Manifestement il apparaît dès les premiers jours de mars que la crise qui ébranle l’Europe, n’ébranlera pas la Belgique. L’agitation socialiste et républicaine s’est montrée plus inoffensive encore qu’on ne le croyait, et il a suffi de lâcher la corde aux radicaux pour les satisfaire. Le roi est complètement rassuré. Le 4 mars, avant même la promulgation de la loi électorale, il écrit dans sa joie à Sylvain van de Weyer que le pays vient de prouver qu’il était vraiment une nation. Quelle revanche pour lui que l’effarement de ces souverains absolutistes qui ont si longtemps raillé sa « monarchie révolutionnaire » et qu’il voit capituler devant la révolution qui l’épargne. Il commence à se solidariser avec ce peuple qu’il a jusqu’alors considéré en étranger, et il lui échappe de parler avec émotion de « notre bonne et admirable Belgique ».
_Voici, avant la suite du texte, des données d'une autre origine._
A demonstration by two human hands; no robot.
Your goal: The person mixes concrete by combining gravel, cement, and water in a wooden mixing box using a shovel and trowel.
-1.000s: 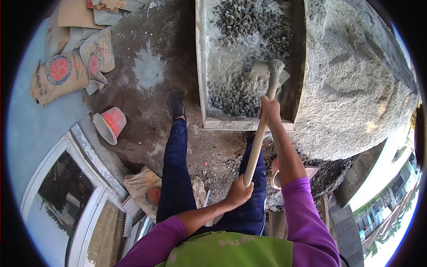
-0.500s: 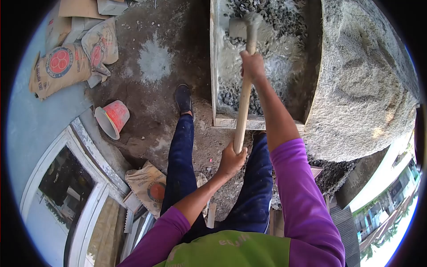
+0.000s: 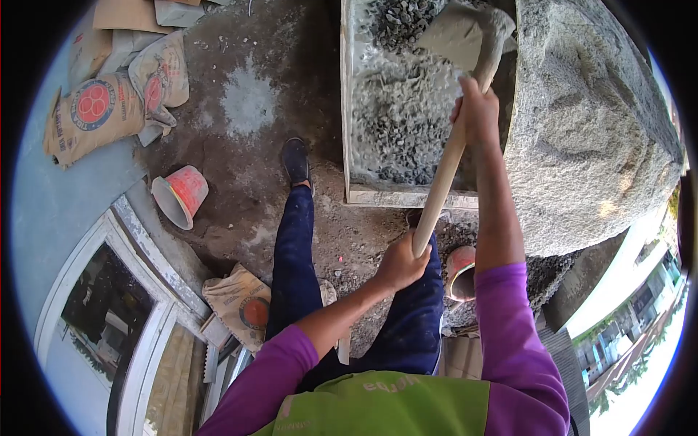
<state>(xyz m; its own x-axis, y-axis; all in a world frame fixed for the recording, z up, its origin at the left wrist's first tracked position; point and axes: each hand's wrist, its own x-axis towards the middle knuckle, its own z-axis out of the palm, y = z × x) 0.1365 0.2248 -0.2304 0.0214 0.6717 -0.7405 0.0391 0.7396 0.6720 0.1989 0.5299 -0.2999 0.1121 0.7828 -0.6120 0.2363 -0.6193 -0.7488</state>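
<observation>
A hoe with a long wooden handle slants up and to the right. My left hand is wrapped round the handle's lower end. Higher up, my right hand grips it just below the head. The wide metal blade, coated with grey paste, is over the upper right part of a wooden mixing box. Wet grey mix with gravel lies in the box below and left of the blade.
A big sand heap borders the box on the right. A red bucket lies tipped at left, near cement sacks and a window frame. Another bucket is beside my right leg.
Both hands and the hoe have moved right, and the blade now shows broad and higher above the mix. The bucket by my right leg has come into view.
</observation>
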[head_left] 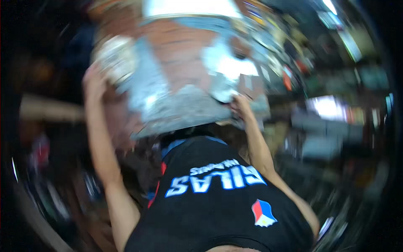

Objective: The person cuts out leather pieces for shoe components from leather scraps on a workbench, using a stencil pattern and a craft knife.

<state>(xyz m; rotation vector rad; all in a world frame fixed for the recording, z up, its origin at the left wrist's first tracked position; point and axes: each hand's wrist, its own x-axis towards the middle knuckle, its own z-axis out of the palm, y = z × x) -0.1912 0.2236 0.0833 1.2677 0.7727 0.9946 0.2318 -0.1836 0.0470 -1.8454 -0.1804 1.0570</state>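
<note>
Closing on the near edge of a silvery piece [224, 80], the right hand [240, 104] seems to steady it at the worktop's [180, 107] right. The left hand [95, 80] meets the outer side of a rounded bundle [117, 59] at left, probably supporting it; blur hides its grip. The silvery piece looks glossy, the bundle whitish and uneven.

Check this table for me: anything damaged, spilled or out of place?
The tabletop looks odd: its brown surface is broken by uneven grey patches, widest along the near edge. That could be wear or a spill; the blur hides which.
</note>
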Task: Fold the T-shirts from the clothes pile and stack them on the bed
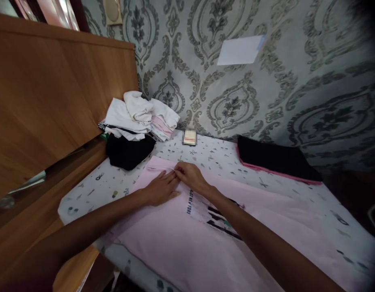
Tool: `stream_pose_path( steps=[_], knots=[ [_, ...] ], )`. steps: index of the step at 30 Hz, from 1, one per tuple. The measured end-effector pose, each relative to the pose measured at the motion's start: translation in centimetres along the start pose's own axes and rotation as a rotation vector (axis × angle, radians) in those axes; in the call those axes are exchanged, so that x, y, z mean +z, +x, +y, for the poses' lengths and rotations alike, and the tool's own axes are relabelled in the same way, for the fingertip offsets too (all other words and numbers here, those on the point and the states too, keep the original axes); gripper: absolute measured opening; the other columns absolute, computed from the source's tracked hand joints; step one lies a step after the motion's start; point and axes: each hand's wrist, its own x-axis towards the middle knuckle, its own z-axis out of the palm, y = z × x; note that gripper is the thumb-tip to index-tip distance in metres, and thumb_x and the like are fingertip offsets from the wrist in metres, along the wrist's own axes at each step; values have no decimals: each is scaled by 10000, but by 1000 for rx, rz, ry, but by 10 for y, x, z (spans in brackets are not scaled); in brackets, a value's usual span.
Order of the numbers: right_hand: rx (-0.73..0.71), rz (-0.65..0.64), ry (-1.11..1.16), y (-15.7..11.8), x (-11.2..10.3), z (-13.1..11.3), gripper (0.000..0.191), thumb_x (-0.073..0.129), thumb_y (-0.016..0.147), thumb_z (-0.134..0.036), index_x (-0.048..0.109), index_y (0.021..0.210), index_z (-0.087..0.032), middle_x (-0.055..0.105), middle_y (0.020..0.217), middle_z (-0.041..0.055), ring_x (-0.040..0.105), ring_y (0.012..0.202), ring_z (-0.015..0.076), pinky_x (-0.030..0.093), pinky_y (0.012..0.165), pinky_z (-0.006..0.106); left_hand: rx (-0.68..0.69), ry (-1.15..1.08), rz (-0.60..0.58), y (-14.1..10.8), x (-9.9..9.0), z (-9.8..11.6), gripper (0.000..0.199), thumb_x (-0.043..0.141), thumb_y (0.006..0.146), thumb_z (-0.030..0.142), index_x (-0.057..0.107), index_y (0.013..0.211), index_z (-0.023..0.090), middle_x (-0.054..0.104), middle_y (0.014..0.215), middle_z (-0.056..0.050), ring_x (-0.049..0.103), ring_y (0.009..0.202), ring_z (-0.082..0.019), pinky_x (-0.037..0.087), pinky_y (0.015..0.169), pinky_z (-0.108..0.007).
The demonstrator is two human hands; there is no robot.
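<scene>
A pale pink T-shirt (pixel 181 239) with a dark printed picture and lettering lies spread over the patterned board cover. My left hand (pixel 163 187) rests flat on the shirt near its far left part, fingers stretched out. Just beside it, my right hand (pixel 190 176) pinches the shirt's fabric at a folded edge, thumb and fingers closed. The fingertips of both hands nearly meet there. My right forearm hides part of the print.
White and pink folded clothes (pixel 135 113) are heaped at the back left, with a black garment (pixel 129 151) in front. A folded black and pink pile (pixel 275 158) lies back right. A wooden panel (pixel 62 89) stands left; the patterned wall (pixel 175 52) rises behind.
</scene>
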Motion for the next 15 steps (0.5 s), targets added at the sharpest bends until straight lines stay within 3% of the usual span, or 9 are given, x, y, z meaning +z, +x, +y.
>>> stream_pose_path(
  steps=[4,9,13,15],
  knots=[
    [9,65,86,1,4,6,131,539,865,-147,656,890,-201,693,837,17,626,779,175,439,701,268,-17,17,-46,-6,-2,-7,671,313,1027,518,260,1541,90,187,1649,-199,131,1541,-283,155,1242,-499],
    [-88,-4,-87,8,12,-7,274,623,886,-235,647,1153,-176,653,1119,99,610,1019,220,459,845,306,3,67,40,-33,4,-12,597,334,1026,484,327,1509,133,358,1595,-173,300,1495,-274,232,1224,-450],
    [-106,-119,-231,20,14,-24,189,553,905,-148,695,1022,-190,680,1031,87,610,1030,232,445,798,296,47,53,76,-45,1,-14,522,347,1028,436,422,1447,133,458,1533,-164,403,1438,-266,298,1200,-416],
    [-78,-114,-242,24,12,-29,208,522,899,-114,701,965,-197,696,1007,76,620,1002,224,434,768,289,54,27,83,-42,-1,-16,506,345,1032,408,434,1439,120,465,1525,-168,399,1440,-256,302,1200,-399]
  ],
)
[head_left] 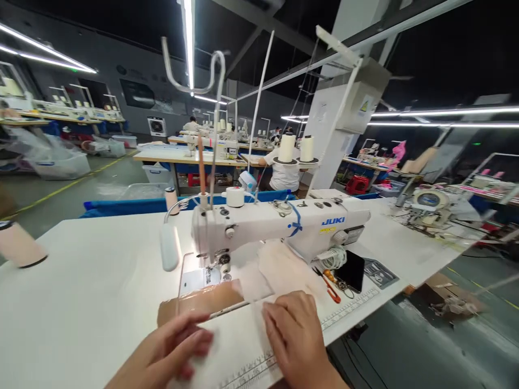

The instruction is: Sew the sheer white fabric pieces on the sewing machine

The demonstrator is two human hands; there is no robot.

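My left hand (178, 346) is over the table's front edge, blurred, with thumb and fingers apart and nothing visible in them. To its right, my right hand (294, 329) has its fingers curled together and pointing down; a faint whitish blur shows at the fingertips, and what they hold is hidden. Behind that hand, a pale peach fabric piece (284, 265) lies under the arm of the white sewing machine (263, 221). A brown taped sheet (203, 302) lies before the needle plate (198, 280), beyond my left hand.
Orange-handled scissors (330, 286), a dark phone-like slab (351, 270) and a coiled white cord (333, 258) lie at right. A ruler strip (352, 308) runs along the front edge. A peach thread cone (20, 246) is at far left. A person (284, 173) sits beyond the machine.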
Mais si rien n’est à craindre à l’intérieur, il semble que tout soit à craindre du dehors. À Paris, les journaux exhortent les Belges à proclamer la république, et la conduite du Gouvernement provisoire est au moins ambiguë. Il avait espéré tout d’abord que l’exemple de la France provoquerait sur-le-champ la révolution à Bruxelles et il éprouva de s’être trompé une surprise mêlée de dépit. Sa situation est embarrassante et rappelle d’assez près celle de Louis-Philippe en 1830. Partagé entre la crainte d’exaspérer les partisans de la propagande en s’opposant à l’invasion de la Belgique et celle de se brouiller

  1. A. De Ridder, La crise de la neutralité belge en 1848, t. I, p. 182 (Bruxelles, 1928).